Okay, so what else should I be worrying about?
Well, if your texts do leak, it’s probably going to be because someone targeted the software you use. And we all just use the same ones. Having only five big tech companies is a huge problem for all of us, because it means that all of it is centralized and all of it is controlled by a very few people, and we have put our fate in their hands.
There’s a case you mention in the article where an employee is suing for wrongful termination after his employer found out, via a hack, that he’d looked at porn on his personal devices. What do you think will be the outcome there? Also, that’s terrifying.
Bringing your own device to work is a huge problem for all of us. So many legal experts I talked to said they’re shocked at how many companies do not give their employees phones, even huge Fortune 500 companies that can afford it. It’s a problem for them because we use our phones more casually than we would a work phone, and it's also a problem for us because they can use what we do on it to retaliate if they want to.
You learned that Amy Pascal doesn’t use email anymore at all. I found that detail fascinating. Do you think more people will adopt that approach?
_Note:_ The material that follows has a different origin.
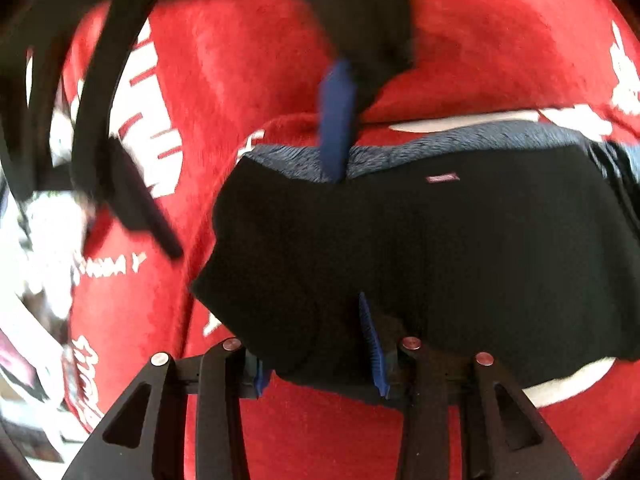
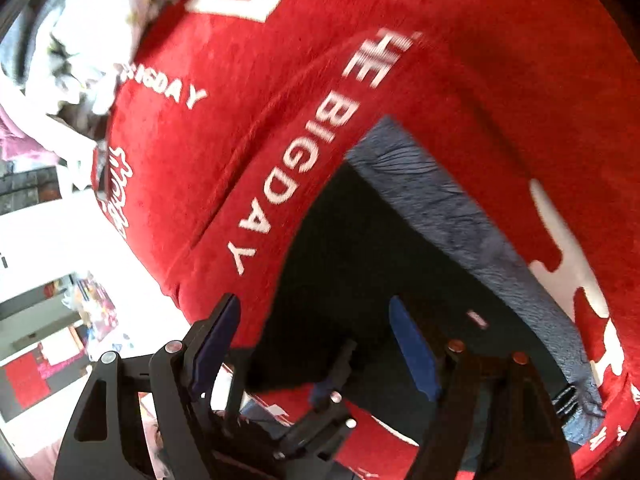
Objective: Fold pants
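Note:
The black pants (image 1: 432, 248) lie as a folded bundle on the red blanket (image 1: 248, 80), with a blue-grey ribbed waistband (image 1: 420, 144) along the far edge. My left gripper (image 1: 320, 372) is open, its blue pads (image 1: 374, 344) astride the near edge of the pants. My right gripper (image 1: 340, 120) comes down from above at the waistband. In the right wrist view the right gripper (image 2: 320, 336) is open over the black pants (image 2: 344, 264), next to the waistband (image 2: 460, 216); the left gripper (image 2: 328, 400) shows below it.
The red blanket (image 2: 248, 128) carries white lettering. Crumpled light laundry (image 2: 84, 40) lies at its far left edge. A white floor with clutter (image 2: 92, 312) is beyond the blanket. A black strap or frame (image 1: 104, 92) crosses the left of the left wrist view.

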`<state>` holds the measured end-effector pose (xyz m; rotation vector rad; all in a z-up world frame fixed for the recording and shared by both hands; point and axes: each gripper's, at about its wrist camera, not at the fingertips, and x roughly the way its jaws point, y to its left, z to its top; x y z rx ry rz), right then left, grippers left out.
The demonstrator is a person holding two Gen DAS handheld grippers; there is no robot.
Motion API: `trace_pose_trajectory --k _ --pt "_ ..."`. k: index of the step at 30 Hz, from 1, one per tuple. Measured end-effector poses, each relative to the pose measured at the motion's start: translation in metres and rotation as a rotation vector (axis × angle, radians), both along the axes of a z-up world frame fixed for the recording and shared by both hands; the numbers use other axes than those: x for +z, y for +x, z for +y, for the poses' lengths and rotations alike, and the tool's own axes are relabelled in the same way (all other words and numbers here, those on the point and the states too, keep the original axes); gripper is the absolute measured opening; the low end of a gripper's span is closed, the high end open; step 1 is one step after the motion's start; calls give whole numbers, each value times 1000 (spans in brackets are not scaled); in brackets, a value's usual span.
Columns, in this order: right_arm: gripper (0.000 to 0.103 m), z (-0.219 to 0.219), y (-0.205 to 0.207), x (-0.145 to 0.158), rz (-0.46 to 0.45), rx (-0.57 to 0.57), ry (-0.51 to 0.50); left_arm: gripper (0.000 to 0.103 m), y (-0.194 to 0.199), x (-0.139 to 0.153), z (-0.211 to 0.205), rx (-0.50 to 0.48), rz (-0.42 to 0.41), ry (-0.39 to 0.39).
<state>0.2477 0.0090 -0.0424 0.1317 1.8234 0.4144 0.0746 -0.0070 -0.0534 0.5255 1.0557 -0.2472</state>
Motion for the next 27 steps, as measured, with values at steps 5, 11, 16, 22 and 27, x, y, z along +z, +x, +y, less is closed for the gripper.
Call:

Also, who can afford to adopt that approach?
The biggest implication of all of this is that the people who have access to the most sophisticated privacy technology — which is going to include walled-off networks where nothing is being hardcoded on anybody else’s cloud or servers — that kind of thing is going to be available to tech overlords, some sophisticated celebrities, and the wealthiest people in the world. That’s going to be an enormous luxury: True privacy.